Barbara looked into his brown eyes for several seconds. “What’s your story? Who are you? Where do you come from?”
“Grew up in Queens. Moved into Manhattan in my twenties.”
“What’d your folks do?”
“Dad worked construction, died when a beam landed on him. My mom was a traditional wife until he passed and she went out to work for a couple of years.”
Her face softened. “Sorry.”
He shrugged. “I was ten when my dad died.”
“College?
Chris shook his head. “No money for that. Whenever I need to know how to do something, I find someone who already knows and learn from them. Did all kinds of jobs from the age of, like, thirteen. Even before then, I had an aunt who helped me as much as she could with money, but she wasn’t rich or anything. Worked in a butcher shop, computer repair store, did some security work in my twenties. Sometimes I’d be doing them all at once, finishing up one shift at one gig and heading off to the other.” He smiled. “I’m a quick study. Show me how to do something once, I’ll know it forever.”
“So, you never played c
ollege football, then. Where’d you learn to tackle?” She smiled.
“Tackling girls just comes natural.”
“How’d you connect with Headley?”
“Worked low-level on a campaign, got discovered. Like a movie star.” He shrugged. “What about you?”
“What about me?”
Chris moved in closer. “Why are you so angry?”
She scowled. “I’m not angry.”
“Please. I’ve been reading you for years,” he said. “You are one pissed-off bitch, and I mean that as a compliment. The best writing comes from outrage, right? You use words like a weapon.”
Barbara shifted her elbow on the icepack. “It’s not anger,” she said defensively. “I just don’t like injustice and hypocrisy.”

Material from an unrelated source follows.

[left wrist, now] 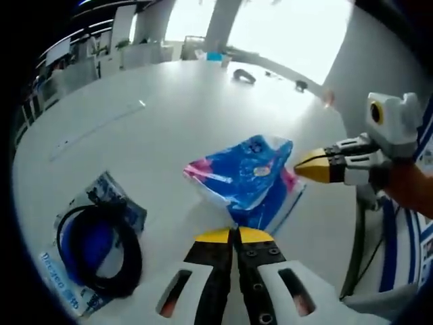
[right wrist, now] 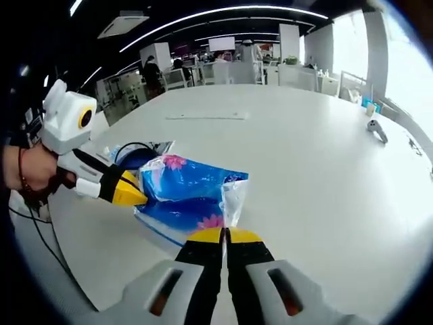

“Nah,” he said, shaking his head. “It goes deeper. Something happened to you. Something changed you. What was it?”
“Don’t psychoanalyze me,” she said.
He studied her for several seconds. “You think who you are doesn’t come through in everything you write? I may not know your shoe size, but I know who you are.”
“And who’s that?”
“Someone looking to settle a score,” he said. “Let’s have a look at that arm.”
He gently took hold of her wrist with one hand, as though she might try to escape, while he lightly touched her elbow with the other. Barbara made no effort to stop him.
“So this bald thing you got goin’ on,” she said, looking at his scalp. “You after the Dwayne Johnson look? You shave it, or did you lose your hair before your first prom?”
“I don’t have money for combs and conditioner,” he said, still holding her arm.
They didn’t say anything for several seconds.
“I don’t sleep with the enemy,” Barbara said.
“Did I ask?”
“No,” Barbara conceded. “Not yet.”
“I’m heading into kind of a busy week and don’t think I could handle anything more than heavy petting.”
She appeared to be considering it, then glanced at her elbow. “And I do my best work with this arm, and until it mends …”
She pushed back her chair and stood. She handed Chris the icepack. “Gotta go.”